### TASK DIRECTIONS
Using the data below, return every line that holds the word "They".

### EXTRACTED MATERIAL
━━━━━━━━━━━━━━━━━━━━━━━━━━━━━━

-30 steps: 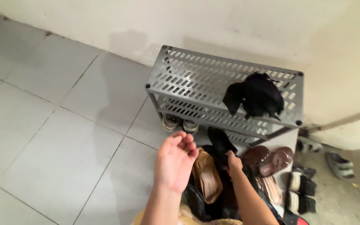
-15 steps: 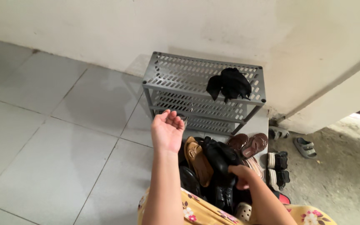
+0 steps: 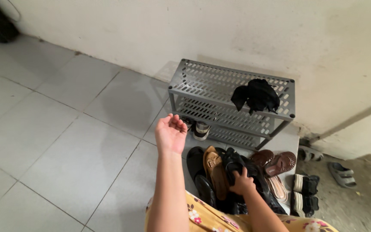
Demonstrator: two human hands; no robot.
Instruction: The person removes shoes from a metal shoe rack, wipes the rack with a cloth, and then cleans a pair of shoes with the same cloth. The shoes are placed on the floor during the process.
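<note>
My left hand hovers palm up over the tiled floor, fingers loosely curled, holding nothing, just left of the grey perforated shoe rack. My right hand is lower right, fingers closed on a black shoe in a pile of footwear on the floor in front of the rack. A tan shoe and another black shoe lie beside it. A black cloth bundle sits on the rack's top shelf.
A pair of pale sneakers stands under the rack. Brown sandals and black-and-white sandals lie to the right, with grey sandals on the rough floor beyond. A white wall runs behind.
My right hand has shifted up and left onto the black shoe in the pile. My left hand stays raised and open. The view has shifted slightly.
</note>
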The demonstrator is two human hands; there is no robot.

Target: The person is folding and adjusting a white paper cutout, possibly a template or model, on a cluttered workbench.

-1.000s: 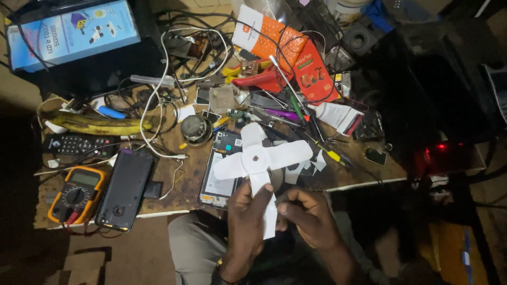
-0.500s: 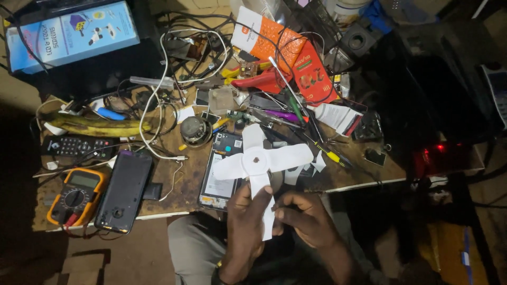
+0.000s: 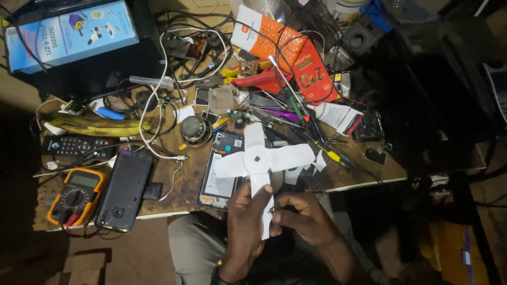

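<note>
Both hands, left (image 3: 244, 221) and right (image 3: 297, 217), we found pinched shut on the white fan blade (image 3: 261, 158), its lower vane pointing away from the opened phone (image 3: 222, 171).

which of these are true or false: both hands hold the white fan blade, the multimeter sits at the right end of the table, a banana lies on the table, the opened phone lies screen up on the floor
1. Both hands hold the white fan blade. True: the left hand and right hand grip one vane of the white fan blade.
2. The multimeter sits at the right end. False: the orange multimeter is at the left end of the table.
3. A banana lies on the table. True: the banana lies left.
4. The opened phone is on the floor. False: the opened phone lies on the table.
</note>
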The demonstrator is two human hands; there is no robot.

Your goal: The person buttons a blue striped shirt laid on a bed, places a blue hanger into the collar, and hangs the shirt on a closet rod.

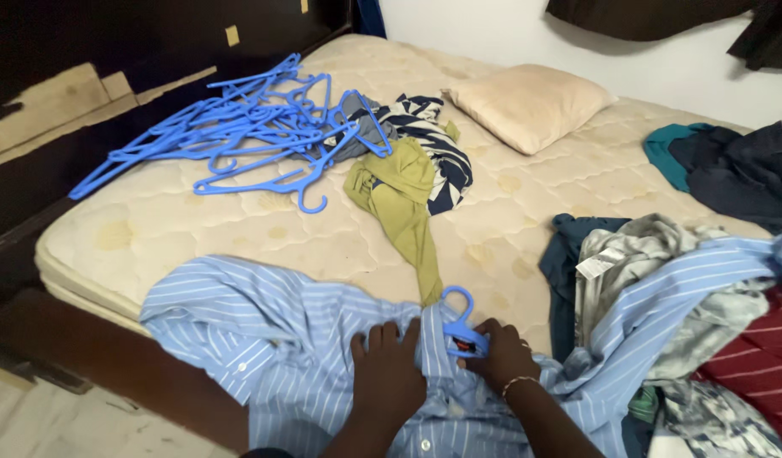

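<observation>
- Left hand lies flat, fingers spread, pressing down on the blue striped shirt near its collar; it pins the cloth and grips nothing.
- Right hand, a thin bracelet at its wrist, pinches the neck of a blue plastic hanger whose hook stands clear above the collar while its arms are tucked out of sight inside the shirt.
- By the look of it, the hanger is being worked into the shirt; seating it would want the shoulders drawn square over the arms and the collar eased around the hook.
- Just beyond the hook, an olive green garment trails down from a navy and white striped one.
- To the right sits a heap of clothes: grey, red striped, dark blue.
- Farther back, a tangle of blue hangers and a tan pillow rest on the bare, stained mattress.
- Dark wooden bed frame on the left, white wall behind, pale floor at the near corner.
</observation>
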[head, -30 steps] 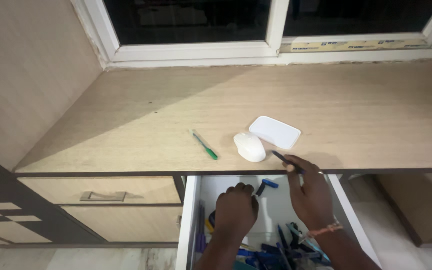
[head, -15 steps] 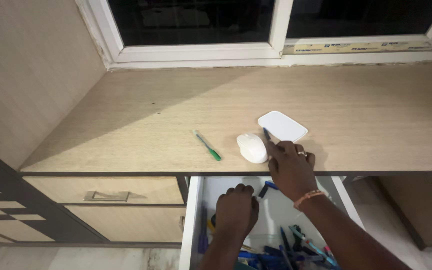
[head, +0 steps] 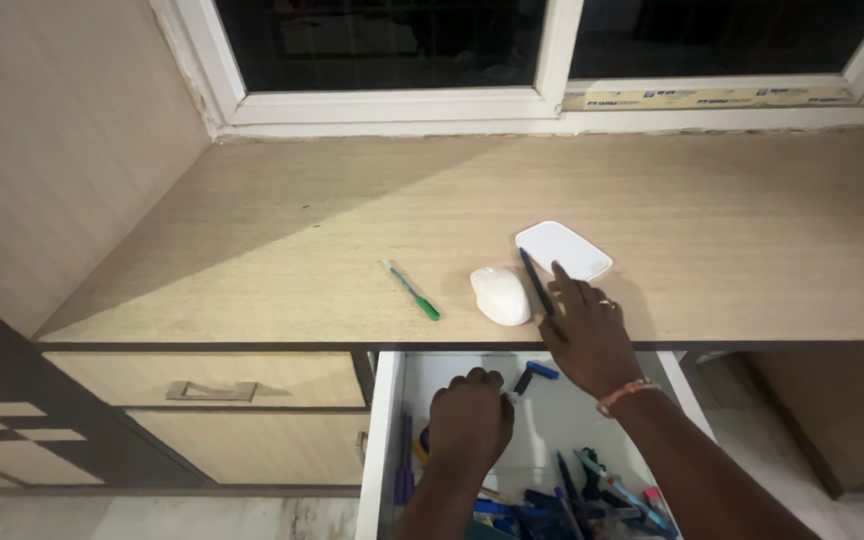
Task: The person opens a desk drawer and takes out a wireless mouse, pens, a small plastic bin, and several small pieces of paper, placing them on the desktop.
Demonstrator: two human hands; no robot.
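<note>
Pens moving from drawer [head: 384, 420] to table [head: 712, 250]: green pen [head: 411, 289] lies out. Right hand [head: 584, 335] pinches dark pen [head: 535, 280] beside white mouse [head: 500, 294]. Left hand [head: 468, 418] curled in drawer, grip unclear. Many pens [head: 592, 490] remain inside.

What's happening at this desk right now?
A person stands over an open drawer full of pens. The right hand lays a dark pen on the desk, between a white mouse and a white flat case. The left hand reaches into the drawer. A green pen lies nearby.
</note>
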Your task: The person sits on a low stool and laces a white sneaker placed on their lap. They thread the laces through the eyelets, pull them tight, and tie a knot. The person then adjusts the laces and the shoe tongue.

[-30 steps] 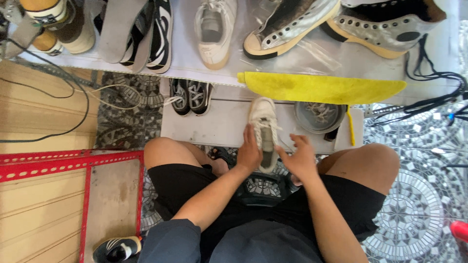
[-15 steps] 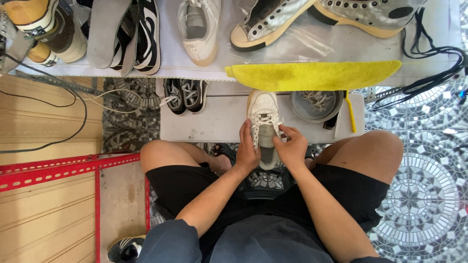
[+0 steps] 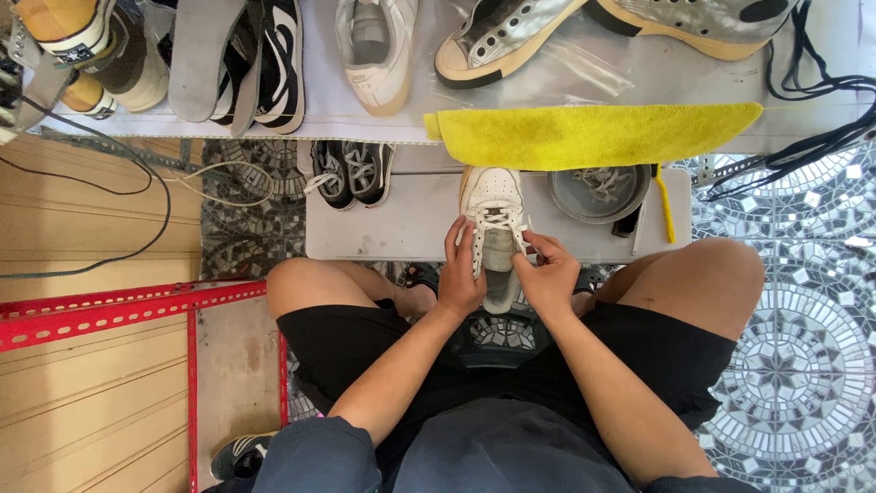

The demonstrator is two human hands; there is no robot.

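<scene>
Between the seated person's knees, a white sneaker lies toe-away on a low grey bench, its heel overhanging the near edge. The left hand clasps the shoe's left flank, fingers laid along the eyelet row. The right hand is pinched on the white lace at the shoe's right side, thumb and forefinger closed on it.

1 second ago the right hand hovered open and clear of the shoe; half a second ago it had come in to the lacing, and now it grips the lace slightly nearer the tongue. The left hand has stayed on the shoe throughout, sliding a little toward the toe. The shift suggests that the lacing work has moved from reaching to actual handling of the lace, with the left hand acting as the brace.

Just right of the sneaker sits a round grey bowl with more laces inside. A yellow cloth hangs over the shelf edge above it. To the left on the bench stands a pair of small black sneakers. Up on the shelf lie a white shoe, 2 silver high-tops and loose black laces.
</scene>
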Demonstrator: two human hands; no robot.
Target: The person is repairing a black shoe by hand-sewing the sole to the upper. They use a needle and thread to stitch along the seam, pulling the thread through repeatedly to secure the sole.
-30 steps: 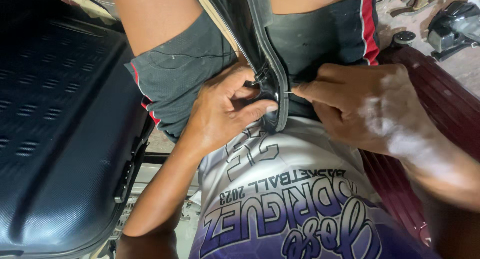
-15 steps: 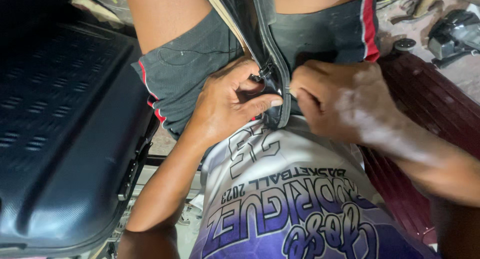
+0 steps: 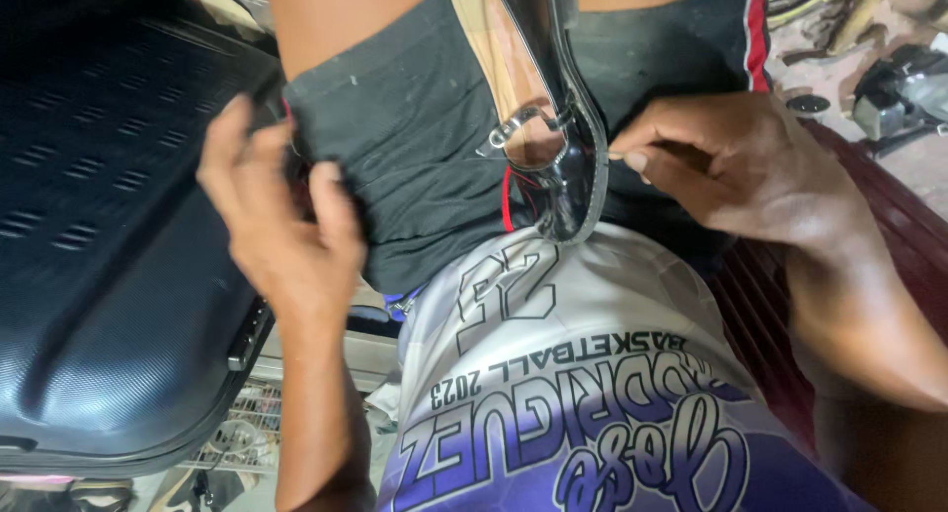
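Observation:
A glossy black shoe piece [image 3: 563, 166] with a tan lining and a metal buckle [image 3: 513, 127] stands clamped between my thighs, which are in dark shorts [image 3: 415, 157]. A red thread [image 3: 507, 201] hangs at its lower edge. My right hand [image 3: 731, 166] sits just right of the piece, fingers pinched on what looks like a thin needle [image 3: 614, 157] at its edge. My left hand [image 3: 281, 226] is off the piece, fingers loosely apart, beside the left shorts leg and holding nothing.
A black hard-shell case [image 3: 109, 255] fills the left side, close to my left hand. My white and purple jersey [image 3: 573, 393] covers the lower middle. A dark red ribbed seat [image 3: 889, 216] is at the right, with tools and clutter on the floor [image 3: 889, 87] beyond.
My left hand has let go of the black piece and swung left toward the case. My right hand stays pinched at the piece's right edge.

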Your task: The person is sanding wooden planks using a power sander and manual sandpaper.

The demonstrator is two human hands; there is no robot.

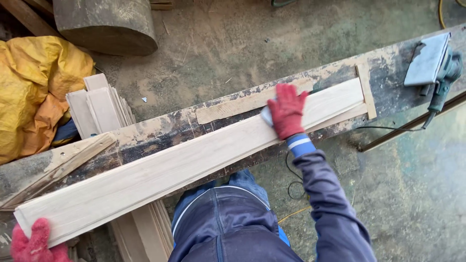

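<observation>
A long pale wooden plank (160, 170) lies along a worn, paint-stained workbench beam (160, 131). My right hand (287, 110), in a red glove, presses a small grey sanding block (266, 116) against the plank's far part. My left hand (33, 241), also red-gloved, rests at the plank's near left end and steadies it there. A thin wooden stop strip (366, 90) sits across the bench at the plank's right end.
A green electric sander (434, 63) lies upside down on the bench at right, its cord trailing to the floor. Stacked planks (99, 104) lean behind the bench by a yellow tarp (34, 87). A large log (107, 24) stands at the back. More boards (145, 233) lie underneath.
</observation>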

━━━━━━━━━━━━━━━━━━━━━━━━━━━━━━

### RESPONSE
Your task: The person sits on a low stool and laces a white sneaker placed on their lap. They thread the laces through the eyelets, pull them tight, and tie a knot. The person then adjusts the laces and the shoe tongue.
Target: The person is repairing a black shoe by hand-sewing the sole to the upper. They use a needle and thread to stitch along the seam, pulling the thread through repeatedly to secure the sole.

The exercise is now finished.